I didn’t want to hijack the thread, but it’s the first time I ever came across the expression “Double-wide”. It’s easy to google it but less easy to get at what precisely is meant here. For my fellow non-Americans, it’s a large (uh, double wide?) mobile home on a trailer park, I believe. And I think the point being made here is that someone living in a double wide thinks they are doing pretty well for themselves - but in reality, of course, they’re still just living on a trailer park. So - something to do with unrealistic, unjustified pride, and overestimating self worth?
Am I close? Or am I reading way too much into it? And if I am close, is this a common use of the expression, or a neat new coinage? Oh, and any similar expressions I should be looking out for?
It’s a cheap home. A trailer that has had its wheels removed. The owner likely doesn’t even own the land it’s on. It’s a shorthand reference to a lower class person.
People with double-wides don’t tend to be packed into trailer parks but have them as individual home on their own plots of land. And can run up to $200,000 or more after financing. And have vastly more living space than a city apartment. So, usually what the smear means is that the labeler is a snob and a bigot.
The reason they are called double wides is because a single wide is standard – it’s the legal width to move on a highway. Double wides are made in halves, so each is moved to its final location separately, and then they get fastened together to make a complete house.
There are upscale ones, sure, but the term denotes a rural person who has few space or zoning constraints, who grades out a pad and buys the cheapest quickest possible reasonable-sized home.
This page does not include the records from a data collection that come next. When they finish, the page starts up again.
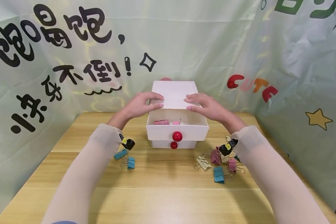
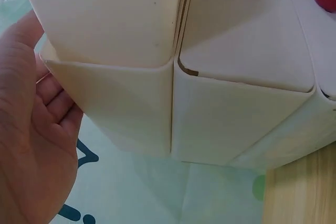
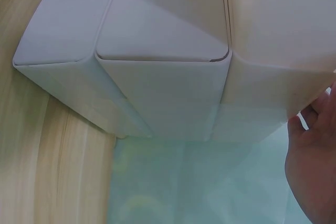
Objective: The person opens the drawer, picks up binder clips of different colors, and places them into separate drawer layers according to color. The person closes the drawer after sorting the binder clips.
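Note:
A white drawer box with red round knobs stands on the wooden table. Its upper drawer is pulled out, and pink binder clips lie inside. My left hand rests on the left of the box's top, fingers reaching inward. On the right of the top lies my right hand, placed much the same way. In the left wrist view the left hand touches the topmost section's edge. The right wrist view shows part of the right hand against the box, most fingertips hidden.
Two blue binder clips lie on the table at left, near the left forearm. At right is a loose group of pink, cream and blue clips, partly behind the right wrist camera. A printed cloth hangs behind.

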Demonstrator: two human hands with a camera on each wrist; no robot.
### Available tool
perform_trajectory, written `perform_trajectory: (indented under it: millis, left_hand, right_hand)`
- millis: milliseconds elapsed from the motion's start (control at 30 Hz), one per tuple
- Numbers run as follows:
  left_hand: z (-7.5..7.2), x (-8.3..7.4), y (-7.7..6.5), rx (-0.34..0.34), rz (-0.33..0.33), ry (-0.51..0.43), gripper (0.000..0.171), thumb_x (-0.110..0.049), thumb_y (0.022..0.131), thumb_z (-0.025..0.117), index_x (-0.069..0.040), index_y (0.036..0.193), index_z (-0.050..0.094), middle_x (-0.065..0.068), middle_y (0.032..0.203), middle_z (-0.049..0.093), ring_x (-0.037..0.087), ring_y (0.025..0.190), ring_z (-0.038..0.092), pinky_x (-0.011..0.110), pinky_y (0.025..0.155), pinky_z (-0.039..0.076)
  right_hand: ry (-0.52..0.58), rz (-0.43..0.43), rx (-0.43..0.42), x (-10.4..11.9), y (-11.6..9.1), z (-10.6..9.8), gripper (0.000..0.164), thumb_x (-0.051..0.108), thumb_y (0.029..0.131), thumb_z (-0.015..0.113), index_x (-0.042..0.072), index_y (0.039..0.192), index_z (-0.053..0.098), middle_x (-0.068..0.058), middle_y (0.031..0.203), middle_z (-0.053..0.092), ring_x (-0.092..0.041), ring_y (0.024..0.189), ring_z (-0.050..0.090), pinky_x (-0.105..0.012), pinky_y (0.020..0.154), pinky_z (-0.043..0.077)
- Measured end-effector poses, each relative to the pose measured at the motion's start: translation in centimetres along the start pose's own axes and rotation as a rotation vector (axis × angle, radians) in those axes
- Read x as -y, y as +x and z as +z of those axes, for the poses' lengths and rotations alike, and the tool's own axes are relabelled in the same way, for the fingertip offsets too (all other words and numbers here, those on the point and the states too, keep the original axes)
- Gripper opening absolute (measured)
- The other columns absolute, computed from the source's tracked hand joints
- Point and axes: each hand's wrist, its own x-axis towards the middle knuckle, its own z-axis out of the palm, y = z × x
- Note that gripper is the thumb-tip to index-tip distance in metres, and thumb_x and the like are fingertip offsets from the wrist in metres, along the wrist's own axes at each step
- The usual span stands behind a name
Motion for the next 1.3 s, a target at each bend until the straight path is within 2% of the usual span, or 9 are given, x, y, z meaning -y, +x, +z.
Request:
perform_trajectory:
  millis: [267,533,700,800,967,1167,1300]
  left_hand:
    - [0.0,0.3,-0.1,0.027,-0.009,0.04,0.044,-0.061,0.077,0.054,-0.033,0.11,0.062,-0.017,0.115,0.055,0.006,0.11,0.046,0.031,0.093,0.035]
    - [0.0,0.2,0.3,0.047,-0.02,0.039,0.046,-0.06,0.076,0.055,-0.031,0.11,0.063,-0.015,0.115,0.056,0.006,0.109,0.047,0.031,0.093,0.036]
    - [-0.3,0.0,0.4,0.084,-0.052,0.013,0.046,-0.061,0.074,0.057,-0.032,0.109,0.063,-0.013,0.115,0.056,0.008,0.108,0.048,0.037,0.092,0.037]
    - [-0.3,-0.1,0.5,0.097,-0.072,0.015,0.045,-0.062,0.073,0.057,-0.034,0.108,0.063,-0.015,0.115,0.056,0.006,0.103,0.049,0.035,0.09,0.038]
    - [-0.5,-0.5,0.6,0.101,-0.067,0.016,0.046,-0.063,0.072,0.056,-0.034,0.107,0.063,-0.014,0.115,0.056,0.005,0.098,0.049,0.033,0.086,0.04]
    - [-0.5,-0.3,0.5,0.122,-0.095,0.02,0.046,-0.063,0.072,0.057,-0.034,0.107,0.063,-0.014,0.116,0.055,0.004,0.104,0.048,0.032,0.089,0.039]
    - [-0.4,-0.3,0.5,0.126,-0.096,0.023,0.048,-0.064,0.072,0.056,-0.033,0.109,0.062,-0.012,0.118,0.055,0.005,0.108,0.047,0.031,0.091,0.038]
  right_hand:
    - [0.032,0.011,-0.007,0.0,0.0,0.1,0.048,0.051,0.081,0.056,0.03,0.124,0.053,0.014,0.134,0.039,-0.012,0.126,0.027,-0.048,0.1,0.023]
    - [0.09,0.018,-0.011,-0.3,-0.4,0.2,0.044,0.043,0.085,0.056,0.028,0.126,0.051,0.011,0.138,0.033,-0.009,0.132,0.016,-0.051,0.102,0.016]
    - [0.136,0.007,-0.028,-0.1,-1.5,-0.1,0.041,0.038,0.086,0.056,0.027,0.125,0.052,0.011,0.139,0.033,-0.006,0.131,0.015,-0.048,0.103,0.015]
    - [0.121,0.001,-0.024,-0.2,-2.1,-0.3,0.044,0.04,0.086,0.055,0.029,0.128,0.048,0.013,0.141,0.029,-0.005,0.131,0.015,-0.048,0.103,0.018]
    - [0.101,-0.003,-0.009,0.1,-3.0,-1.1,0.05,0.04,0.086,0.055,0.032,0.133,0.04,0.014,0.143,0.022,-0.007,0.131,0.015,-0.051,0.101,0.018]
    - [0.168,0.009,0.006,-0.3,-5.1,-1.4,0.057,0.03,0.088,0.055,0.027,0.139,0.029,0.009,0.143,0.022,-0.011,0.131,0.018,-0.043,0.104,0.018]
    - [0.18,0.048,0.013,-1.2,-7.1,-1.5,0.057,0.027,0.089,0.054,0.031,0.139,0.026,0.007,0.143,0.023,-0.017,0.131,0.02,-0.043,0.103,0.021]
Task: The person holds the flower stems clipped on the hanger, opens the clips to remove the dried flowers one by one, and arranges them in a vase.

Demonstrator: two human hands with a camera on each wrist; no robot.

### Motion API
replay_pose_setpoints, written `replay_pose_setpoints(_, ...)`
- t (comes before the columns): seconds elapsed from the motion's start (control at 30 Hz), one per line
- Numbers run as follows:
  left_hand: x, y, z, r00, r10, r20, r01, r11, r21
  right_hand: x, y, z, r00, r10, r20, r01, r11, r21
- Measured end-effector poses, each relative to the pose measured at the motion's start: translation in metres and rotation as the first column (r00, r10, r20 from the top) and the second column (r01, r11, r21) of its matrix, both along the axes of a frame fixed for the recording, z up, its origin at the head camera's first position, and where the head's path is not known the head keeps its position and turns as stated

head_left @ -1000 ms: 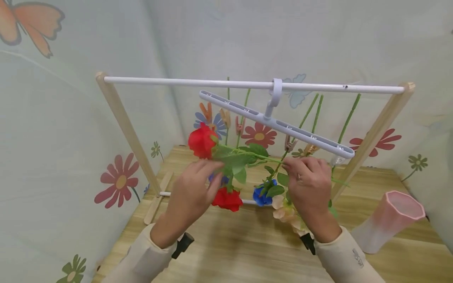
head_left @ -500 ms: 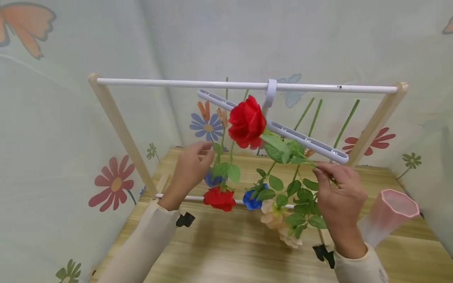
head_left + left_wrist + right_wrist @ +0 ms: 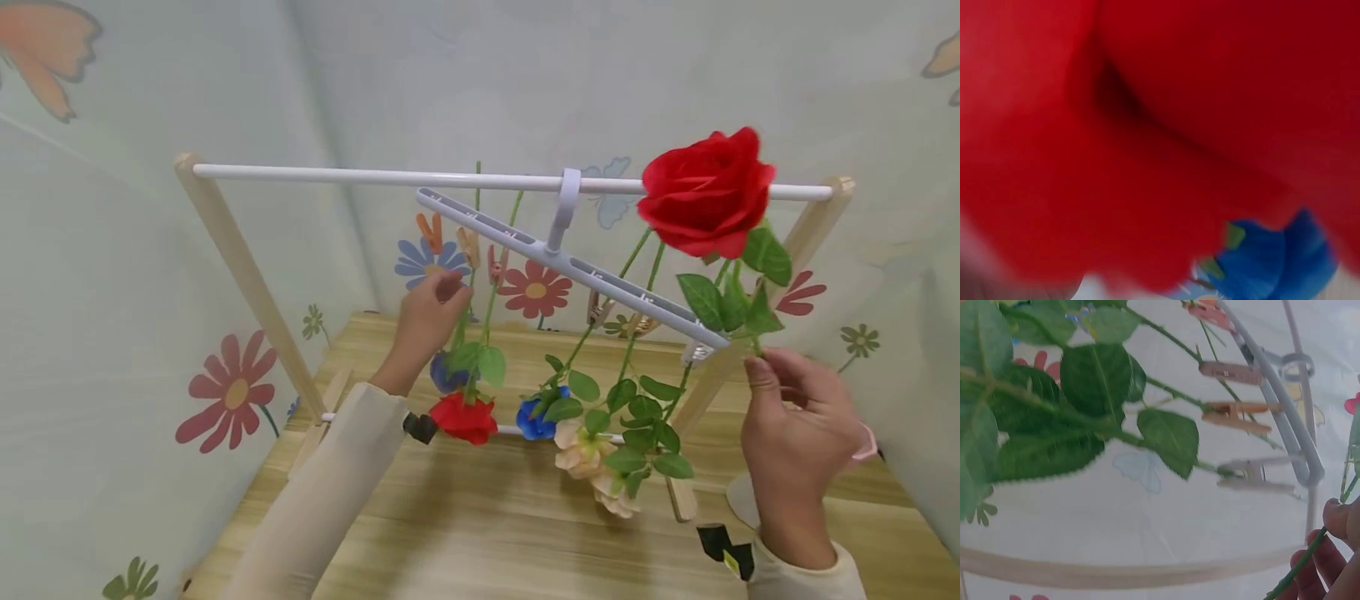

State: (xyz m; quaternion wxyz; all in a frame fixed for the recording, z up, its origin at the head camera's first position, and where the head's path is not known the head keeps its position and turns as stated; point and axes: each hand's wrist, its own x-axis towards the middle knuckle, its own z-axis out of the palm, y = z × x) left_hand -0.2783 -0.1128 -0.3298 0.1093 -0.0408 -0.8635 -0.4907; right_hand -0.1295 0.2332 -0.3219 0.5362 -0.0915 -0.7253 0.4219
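Observation:
My right hand (image 3: 802,442) pinches the green stem of an artificial red rose (image 3: 705,196), its bloom upright at the right end of the rack. In the right wrist view, the stem (image 3: 1297,570) passes between thumb and fingers. My left hand (image 3: 431,325) is raised beside the hanging stems, fingers loosely bent near the orange clothespin (image 3: 430,233). A grey-white hanger (image 3: 555,258) tilts down to the right. Clipped upside down below it are a red rose (image 3: 463,418), blue flowers (image 3: 534,419) and peach flowers (image 3: 581,450). A red bloom (image 3: 1147,156) fills the left wrist view.
The hanger's hook sits on the white rod (image 3: 337,176) of a wooden-legged rack (image 3: 247,283) on the wood-grain table (image 3: 480,533). A pink and white vase (image 3: 741,500) stands mostly hidden behind my right hand. Flower-printed cloth (image 3: 225,83) surrounds the table.
My right hand has carried the rose rightward from in front of the hanger, its bloom turning upright. The left hand has let go of it and risen toward the left clothespins.

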Motion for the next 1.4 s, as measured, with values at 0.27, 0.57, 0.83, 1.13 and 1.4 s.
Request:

It 's shorthand for a certain type of rural culture.
BTW, what the “double-wide” part means is that the segments of the house are built off-site and trucked to the final location (and therefore have to fit on US roads). A single-wide" is sized to move in one section, double-wides need two modules, and triple-wides need three.
Yeah, I’ve usually heard it as a sort of mocking comment intended to put down people who live in them. Basically the idea is that mobile homes of any stripe are inherently inferior to site-built homes, and by extension so are the people who live in them.
The mockery is usually along the lines that someone is so white trash that they bought a bigger pile of crap rather than moving into a ‘real’ house (i.e. site-built).
Having worked for a mobile home company for a few months, I can say that the company definitely aimed at being a value option for people in the market for a home, especially in rural areas. From what I gathered, it was one of those things where it apparently wasn’t uncommon for people to inherit or otherwise have a parcel of land, but not be able to afford to have a builder come out and build a house on it, but they could afford a mobile home of some kind to be built and transported to it.
As noted otherwise, a double-wide is a type of mobile home. It’s twice as wide as a standard, hence roomier. As a category, mobile homes are almost always coded as rural and lower status (because their occupants almost always are).
Double wides specifically are the top of that class, so they’re an ironic stand-in for “top of the bottom” as relates to social status.
source: grew up in a double-wide in a trailer park for part of my life.
One source of confusion is that in some parts of the US, “trailer” is used to refer to a mobile home (has its own wheels, like a bus) that can be moved around and parked in different places, while in others, it means a manufactured home that can be put onto a truck and moved elsewhere (maybe a couple of times). The term “double-wide” would refer to the 2-piece house-like option, not the bus-like option.
We own a double-wide.
It’s quite nice. 1800 square feet, three bedrooms, two baths. The construction isn’t as good as our primary home, but we didn’t have any worries buying it when we were looking for a “Summer” house.
Thanks guys! Feels like I was fairly close in my understanding then.
(I should add that this thread is in no way intended as a knock on @LSLGuy - I hope he will pass by and add to the discussion).
I get the feeling that the term (used to identify a rural - and hence typically right-leaning? - type) is reasonably well known/understood; but that it’s not a commonplace expression - correct?
Specifically regarding the idea of (this use of) double-wide connoting the overestimation of self worth - was that correct? (Almost along the lines of the character in the song “Yankee Doodle”).
j
ETA - and I’m not having a dig at @beowulff either!
My parents lived in a doublewide for a few years, and it was nice. On the inside, you’d almost never know you were in a trailer.
A tornado siren would remind you.
My mom lived in one for a period of time. As stated, it was nice on the inside. The biggest difference, it seemed to me, were the walls: they weren’t made of sturdier materials like brick, but instead were lighter/flimsier.
It’s a fairly rural area about 20 miles West of Flagstaff, AZ.
It is on “open range,” so herds of cows come by periodically and eat the weeds. We don’t have grass, so we get lots of pretty wildflowers in the warm months.
It’s right across I-40 from the IKRC, which is why we bought it.